Entrambi agiscono in maniera contraddittoria: da un lato, in ambito politico, seguono canali diplomatici e mostrano moderazione, dall’altro proclamano di possedere completa libertà di azione e fanno uso dell’arma del terrorismo per colpire civili e invocare apertamente, con retorica razzista, l’annientamento dello stato di Israele. Tale ambivalenza è, fra le altre cose, una della difficoltà che impediscono a Israele di raggiungere un accordo stabile con questi suoi vicini. E anche il motivo principale per cui la stragrande maggioranza degli israeliani – tra cui anche molti sostenitori della pace – negli ultimi anni ha perso fiducia nelle intenzioni dei rappresentanti più moderati degli Stati arabi.

Oggi Israele ha sferrato una controffensiva in Libano perché questo Stato è il padrone di casa di Hezbollah ed è dal suo territorio che partono i razzi Katiusha diretti a colpire le città e i villaggi israeliani. Membri di Hezbollah siedono nel Parlamento libanese e partecipano alle decisioni politiche di questo Stato. I danni che Israele infligge alle infrastrutture libanesi sono ingenti e non si può che provare rammarico e angoscia per i residenti di Beirut, di Sidone e di Tripoli costretti a pagare il prezzo degli errori e dell’impotenza del loro governo. Anche in un momento come questo Israele deve fare di tutto per non colpire innocenti. C’è forse però qualche cittadino libanese che non capisce che i guerriglieri di Hezbollah hanno cinicamente creato una situazione nella quale Israele non ha altra scelta che reagire con la forza a una provocazione tanto sfacciata?

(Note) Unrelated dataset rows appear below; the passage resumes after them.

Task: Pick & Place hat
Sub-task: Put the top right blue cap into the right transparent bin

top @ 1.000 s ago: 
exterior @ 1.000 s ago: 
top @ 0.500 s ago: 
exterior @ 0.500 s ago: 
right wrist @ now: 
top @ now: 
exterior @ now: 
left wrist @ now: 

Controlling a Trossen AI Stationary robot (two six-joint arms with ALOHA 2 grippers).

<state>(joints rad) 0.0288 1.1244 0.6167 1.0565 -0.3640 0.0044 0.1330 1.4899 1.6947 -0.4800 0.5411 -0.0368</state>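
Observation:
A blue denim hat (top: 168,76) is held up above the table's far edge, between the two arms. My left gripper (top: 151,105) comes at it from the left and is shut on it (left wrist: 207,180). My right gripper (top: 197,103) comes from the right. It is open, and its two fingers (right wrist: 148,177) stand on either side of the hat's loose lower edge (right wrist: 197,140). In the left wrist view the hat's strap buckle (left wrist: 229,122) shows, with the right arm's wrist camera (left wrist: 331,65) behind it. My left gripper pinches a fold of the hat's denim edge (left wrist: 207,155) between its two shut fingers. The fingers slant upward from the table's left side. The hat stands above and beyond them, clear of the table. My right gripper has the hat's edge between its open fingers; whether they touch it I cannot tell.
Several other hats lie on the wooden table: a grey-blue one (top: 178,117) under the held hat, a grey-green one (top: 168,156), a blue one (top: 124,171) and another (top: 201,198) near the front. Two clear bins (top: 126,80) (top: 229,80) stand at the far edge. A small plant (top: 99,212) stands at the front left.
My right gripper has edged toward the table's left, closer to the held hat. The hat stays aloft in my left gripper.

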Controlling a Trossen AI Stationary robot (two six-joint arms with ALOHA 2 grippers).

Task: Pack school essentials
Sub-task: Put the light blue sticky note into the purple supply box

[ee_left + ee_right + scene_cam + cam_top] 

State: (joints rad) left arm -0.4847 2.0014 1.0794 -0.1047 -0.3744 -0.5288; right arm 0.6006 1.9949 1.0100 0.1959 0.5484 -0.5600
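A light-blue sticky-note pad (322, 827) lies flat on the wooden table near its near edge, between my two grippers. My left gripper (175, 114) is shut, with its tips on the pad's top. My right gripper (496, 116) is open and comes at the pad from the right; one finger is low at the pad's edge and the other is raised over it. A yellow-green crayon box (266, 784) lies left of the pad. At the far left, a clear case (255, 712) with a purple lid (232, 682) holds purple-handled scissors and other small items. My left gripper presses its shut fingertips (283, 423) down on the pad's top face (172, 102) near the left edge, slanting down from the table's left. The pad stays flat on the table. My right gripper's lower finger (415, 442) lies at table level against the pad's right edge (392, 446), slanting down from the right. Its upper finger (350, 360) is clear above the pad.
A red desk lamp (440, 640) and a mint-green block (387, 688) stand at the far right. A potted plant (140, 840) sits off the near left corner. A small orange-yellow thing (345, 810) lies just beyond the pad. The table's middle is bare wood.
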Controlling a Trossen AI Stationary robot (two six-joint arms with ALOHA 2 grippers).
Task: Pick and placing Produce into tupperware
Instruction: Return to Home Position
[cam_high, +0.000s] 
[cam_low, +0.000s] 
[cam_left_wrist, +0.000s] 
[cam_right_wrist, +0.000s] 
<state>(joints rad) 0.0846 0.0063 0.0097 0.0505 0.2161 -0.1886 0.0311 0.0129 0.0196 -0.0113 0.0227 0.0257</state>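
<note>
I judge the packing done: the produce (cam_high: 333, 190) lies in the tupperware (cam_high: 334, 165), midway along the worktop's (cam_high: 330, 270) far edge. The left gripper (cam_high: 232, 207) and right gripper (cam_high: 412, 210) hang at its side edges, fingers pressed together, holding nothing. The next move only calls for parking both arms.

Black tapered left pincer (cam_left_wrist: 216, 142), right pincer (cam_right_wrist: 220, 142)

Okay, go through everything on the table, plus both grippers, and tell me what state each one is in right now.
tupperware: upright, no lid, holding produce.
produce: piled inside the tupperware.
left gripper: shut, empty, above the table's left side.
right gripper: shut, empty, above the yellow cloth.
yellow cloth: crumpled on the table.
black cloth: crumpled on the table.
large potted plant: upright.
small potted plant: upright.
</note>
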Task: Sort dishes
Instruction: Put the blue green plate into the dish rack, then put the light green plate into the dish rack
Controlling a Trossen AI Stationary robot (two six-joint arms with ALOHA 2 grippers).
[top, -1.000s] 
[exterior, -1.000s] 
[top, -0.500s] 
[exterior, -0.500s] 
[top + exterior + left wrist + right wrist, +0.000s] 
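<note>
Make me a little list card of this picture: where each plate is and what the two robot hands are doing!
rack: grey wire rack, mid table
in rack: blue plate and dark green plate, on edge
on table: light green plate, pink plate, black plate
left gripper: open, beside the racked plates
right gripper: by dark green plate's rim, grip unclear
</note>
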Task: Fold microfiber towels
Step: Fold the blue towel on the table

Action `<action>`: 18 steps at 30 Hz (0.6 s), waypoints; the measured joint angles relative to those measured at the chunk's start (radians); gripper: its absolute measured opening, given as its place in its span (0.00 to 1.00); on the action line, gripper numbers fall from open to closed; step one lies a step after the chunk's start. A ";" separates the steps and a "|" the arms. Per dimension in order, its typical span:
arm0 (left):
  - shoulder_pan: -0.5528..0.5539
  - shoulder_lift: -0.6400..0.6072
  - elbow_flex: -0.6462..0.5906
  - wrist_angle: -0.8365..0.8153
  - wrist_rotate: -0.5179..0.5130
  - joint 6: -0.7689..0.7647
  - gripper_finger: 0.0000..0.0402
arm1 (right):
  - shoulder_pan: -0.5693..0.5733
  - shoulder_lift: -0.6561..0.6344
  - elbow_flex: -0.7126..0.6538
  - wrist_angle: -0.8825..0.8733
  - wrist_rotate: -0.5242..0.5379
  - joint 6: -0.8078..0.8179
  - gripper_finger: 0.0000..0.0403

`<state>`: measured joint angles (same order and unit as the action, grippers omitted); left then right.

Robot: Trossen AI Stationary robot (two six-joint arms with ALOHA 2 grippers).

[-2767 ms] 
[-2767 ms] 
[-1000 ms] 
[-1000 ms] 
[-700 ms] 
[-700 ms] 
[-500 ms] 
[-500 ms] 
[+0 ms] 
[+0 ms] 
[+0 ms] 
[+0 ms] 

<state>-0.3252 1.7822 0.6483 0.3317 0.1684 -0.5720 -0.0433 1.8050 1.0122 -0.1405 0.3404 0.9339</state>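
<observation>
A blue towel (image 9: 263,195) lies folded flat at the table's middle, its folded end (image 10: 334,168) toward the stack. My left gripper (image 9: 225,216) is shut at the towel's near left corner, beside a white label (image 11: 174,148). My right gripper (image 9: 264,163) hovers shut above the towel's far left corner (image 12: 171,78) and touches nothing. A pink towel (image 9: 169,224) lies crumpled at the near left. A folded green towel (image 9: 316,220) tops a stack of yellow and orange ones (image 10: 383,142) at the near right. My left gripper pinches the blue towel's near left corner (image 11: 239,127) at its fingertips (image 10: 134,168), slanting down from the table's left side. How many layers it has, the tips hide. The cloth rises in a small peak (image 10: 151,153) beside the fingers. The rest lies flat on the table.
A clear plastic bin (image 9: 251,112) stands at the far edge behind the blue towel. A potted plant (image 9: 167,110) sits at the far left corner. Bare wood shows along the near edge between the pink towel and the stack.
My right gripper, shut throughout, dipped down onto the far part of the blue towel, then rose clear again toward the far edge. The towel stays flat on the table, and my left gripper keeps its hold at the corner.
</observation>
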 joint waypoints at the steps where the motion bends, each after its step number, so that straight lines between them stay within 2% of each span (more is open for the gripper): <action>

L’intenzione dello Stato ebraico non è solo rispondere all’aggressione di Hezbollah ma creare una nuova realtà lungo la frontiera con il Libano, allontanando i guerriglieri di questo movimento che attentano ripetutamente alla sicurezza dei suoi cittadini e dell’intera regione.

Tale obiettivo è logico e giustificato, per quanto la possibilità che possa essere raggiunto sia minima e i pericoli siano grandi.

Negli ultimi decenni Israele si è ripetutamente impantanato in campagne militari in Libano senza mai riuscire a raggiungere gli obiettivi che si era posto. Come è noto anche i precedenti tentativi di «modellare» una realtà araba conforme agli interessi di Israele sono falliti (e oggi anche il presidente Bush può direttamente testimoniare della dubbiosa efficacia di tali tentativi). Una seconda complicazione deriva dal fatto che Israele è costretto ad aprire un secondo fronte di combattimenti nel nord del Paese, parallelamente a quello cruento – e molto più problematico da un punto di vista morale – già esistente nella striscia di Gaza.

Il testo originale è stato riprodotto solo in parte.